NATIONAL ASSOCIATION
OF GOVERNMENT EMPLOYEES
LOCAL R5-136
(Union)

0-AR-3611

_____

DECISION

March 31, 2003

_____

Before the Authority: Dale Cabaniss, Chairman, and
Carol Waller Pope and Tony Armendariz, Members

I.      Statement of the Case

      This matter is before the Authority on exceptions to an award of Arbitrator Craig E. Overton filed by the Agency under § 7122(a) of the Federal Service Labor-Management Relations Statute (the Statute) and part 2425 of the Authority's Regulations. The Union filed an opposition to the Agency's exceptions.

      The Arbitrator found that the Agency violated regulations and a settlement agreement between the parties by failing to timely promote the grievants, and he awarded the grievants backpay and service credits.

      For the following reasons, we deny the Agency's exceptions.

II.     Background and Arbitrator's Award

      As the result of a grievance alleging that several employees were performing the work of a higher grade (GS-7), the parties reached a settlement agreement, in which the Agency agreed to, among other things, reclassify the grievants' positions to GS-7. In October 2001, one year after the effective date of the grievants' reclassification to GS-7, the Agency declined to promote the grievants to GS-8. Another grievance was filed, which was submitted to arbitration, where the Arbitrator framed the issue as follows: "What shall be the disposition of the grievance, including remedy, if any?" Award at 2. [ v58 p414 ]

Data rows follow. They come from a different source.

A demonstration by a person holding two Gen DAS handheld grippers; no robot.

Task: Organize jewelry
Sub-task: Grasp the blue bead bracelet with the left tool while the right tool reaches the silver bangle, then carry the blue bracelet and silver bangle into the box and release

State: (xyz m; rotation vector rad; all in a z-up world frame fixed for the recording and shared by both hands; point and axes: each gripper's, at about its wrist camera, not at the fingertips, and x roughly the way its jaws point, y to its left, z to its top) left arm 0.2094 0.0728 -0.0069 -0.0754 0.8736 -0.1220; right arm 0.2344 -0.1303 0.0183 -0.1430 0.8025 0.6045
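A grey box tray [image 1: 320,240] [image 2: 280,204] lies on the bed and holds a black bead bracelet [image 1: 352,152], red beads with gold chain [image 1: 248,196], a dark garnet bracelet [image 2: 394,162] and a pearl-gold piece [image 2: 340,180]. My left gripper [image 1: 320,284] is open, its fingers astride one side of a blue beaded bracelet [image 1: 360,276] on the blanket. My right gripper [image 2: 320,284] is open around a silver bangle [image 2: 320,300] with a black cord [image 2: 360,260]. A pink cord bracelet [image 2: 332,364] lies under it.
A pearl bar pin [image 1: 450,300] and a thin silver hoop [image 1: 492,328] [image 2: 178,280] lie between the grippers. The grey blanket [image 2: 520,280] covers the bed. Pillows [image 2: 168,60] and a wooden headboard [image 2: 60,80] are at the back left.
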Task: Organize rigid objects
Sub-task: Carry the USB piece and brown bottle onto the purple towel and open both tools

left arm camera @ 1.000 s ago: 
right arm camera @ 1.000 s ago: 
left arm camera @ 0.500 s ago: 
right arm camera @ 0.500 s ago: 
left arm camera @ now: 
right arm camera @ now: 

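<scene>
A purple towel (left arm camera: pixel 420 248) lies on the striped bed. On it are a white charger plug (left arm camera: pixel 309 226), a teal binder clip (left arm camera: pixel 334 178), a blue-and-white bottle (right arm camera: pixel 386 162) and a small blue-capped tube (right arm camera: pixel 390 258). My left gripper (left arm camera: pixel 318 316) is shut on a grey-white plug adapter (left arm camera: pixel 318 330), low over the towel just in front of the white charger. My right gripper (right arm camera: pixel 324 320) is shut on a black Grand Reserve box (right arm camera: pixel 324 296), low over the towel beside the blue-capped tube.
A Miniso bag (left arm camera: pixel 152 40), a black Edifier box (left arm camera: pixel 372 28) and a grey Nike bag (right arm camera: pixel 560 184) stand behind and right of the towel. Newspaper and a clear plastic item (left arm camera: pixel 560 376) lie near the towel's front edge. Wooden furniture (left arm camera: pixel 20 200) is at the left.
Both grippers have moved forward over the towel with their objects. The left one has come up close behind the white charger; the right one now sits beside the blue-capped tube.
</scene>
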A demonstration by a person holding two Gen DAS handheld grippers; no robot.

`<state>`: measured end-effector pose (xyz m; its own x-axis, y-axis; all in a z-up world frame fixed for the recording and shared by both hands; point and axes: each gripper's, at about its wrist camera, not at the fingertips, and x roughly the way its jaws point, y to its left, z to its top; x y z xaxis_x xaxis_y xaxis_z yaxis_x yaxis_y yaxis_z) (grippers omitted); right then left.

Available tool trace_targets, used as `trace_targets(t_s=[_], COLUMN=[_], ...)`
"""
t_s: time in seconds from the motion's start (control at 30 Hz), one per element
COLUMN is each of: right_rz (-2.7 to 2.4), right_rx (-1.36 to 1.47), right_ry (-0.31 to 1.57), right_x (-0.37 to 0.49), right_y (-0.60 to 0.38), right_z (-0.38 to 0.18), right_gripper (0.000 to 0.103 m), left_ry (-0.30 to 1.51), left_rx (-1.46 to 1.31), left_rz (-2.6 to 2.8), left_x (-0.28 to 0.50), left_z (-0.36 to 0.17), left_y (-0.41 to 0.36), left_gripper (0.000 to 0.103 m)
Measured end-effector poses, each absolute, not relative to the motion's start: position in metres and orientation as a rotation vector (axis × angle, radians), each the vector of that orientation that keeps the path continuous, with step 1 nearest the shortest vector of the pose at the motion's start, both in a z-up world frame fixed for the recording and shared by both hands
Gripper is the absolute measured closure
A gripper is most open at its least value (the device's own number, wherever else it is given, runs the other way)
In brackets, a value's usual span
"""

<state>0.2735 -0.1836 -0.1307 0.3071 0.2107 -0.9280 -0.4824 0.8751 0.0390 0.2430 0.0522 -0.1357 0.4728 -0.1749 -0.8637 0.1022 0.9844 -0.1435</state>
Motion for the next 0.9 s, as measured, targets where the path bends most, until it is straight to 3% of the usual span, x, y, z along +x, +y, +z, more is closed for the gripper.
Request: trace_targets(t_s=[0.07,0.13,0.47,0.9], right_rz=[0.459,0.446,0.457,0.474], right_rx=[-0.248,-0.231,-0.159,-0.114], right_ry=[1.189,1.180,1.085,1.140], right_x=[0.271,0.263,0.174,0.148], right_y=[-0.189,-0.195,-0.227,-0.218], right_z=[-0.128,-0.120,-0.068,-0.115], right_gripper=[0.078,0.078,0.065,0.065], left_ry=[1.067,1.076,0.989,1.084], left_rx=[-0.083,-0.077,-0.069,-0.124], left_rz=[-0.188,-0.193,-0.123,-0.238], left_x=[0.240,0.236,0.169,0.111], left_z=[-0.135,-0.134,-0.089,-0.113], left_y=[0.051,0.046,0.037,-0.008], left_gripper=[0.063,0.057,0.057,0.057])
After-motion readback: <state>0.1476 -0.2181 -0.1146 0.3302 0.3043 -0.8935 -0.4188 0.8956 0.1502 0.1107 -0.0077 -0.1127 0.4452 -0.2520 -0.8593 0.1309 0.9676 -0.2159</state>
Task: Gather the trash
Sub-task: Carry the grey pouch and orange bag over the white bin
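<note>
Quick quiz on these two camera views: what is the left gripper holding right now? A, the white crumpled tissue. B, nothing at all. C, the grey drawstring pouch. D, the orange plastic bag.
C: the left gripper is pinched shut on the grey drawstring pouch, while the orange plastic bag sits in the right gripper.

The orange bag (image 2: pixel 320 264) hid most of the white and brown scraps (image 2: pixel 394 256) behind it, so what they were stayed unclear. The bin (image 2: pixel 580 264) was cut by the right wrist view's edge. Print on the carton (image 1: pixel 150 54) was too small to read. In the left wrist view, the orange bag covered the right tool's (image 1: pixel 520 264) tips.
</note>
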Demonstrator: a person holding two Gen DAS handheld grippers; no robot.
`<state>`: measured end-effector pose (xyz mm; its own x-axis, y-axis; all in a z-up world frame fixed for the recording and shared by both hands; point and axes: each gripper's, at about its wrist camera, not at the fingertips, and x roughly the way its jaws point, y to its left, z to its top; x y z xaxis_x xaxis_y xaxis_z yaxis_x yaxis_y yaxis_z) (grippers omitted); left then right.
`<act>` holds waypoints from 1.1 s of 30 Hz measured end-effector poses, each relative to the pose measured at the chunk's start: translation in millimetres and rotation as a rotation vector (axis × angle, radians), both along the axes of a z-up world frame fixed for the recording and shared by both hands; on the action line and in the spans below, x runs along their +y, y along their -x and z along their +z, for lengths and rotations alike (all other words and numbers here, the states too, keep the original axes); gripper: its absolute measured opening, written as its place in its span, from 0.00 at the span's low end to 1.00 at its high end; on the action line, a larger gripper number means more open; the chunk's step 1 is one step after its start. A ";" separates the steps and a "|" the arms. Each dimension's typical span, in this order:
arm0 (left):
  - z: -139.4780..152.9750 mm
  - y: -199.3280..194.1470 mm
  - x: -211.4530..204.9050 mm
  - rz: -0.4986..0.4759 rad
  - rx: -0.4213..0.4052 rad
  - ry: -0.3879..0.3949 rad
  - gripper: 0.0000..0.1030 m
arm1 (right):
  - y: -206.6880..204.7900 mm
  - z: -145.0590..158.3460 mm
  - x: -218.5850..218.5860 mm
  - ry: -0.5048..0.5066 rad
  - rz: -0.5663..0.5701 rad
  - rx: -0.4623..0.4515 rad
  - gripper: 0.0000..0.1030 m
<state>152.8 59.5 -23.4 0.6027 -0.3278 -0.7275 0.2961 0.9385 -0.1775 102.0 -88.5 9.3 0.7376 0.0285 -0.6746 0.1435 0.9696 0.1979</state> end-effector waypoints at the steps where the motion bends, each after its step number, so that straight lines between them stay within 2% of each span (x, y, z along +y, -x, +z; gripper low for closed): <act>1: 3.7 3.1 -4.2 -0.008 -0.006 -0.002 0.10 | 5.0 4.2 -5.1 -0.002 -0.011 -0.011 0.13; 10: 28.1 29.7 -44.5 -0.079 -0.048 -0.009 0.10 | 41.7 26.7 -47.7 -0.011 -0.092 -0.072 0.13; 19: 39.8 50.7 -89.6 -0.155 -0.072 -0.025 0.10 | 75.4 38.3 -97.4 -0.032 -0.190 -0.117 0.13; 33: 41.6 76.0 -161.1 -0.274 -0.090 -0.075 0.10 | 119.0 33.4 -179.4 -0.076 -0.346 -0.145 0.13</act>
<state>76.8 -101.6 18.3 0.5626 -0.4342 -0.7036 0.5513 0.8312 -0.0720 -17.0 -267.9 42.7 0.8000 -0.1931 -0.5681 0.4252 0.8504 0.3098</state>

      The Arbitrator found that the parties to the settlement agreement intended that the grievants would be promoted to GS-8 once they "satisfied numeric performance standards and . . . met the time in grade requirement." Id. at 3. The Arbitrator also found that the grievants satisfied both conditions in October 2001 but were not promoted to GS-8 until April 2002. As for performance standards, the Arbitrator found that the grievants received "successful" performance ratings in April 2001 and that, in view of the fact that they were again rated "successful" in April 2002, there was "insufficient substantive evidence" demonstrating that their performance declined between April and October 2001. Id. at 16. With regard to time in grade, the Arbitrator found that, as of October 2001, the grievants had spent one year in grade GS-7.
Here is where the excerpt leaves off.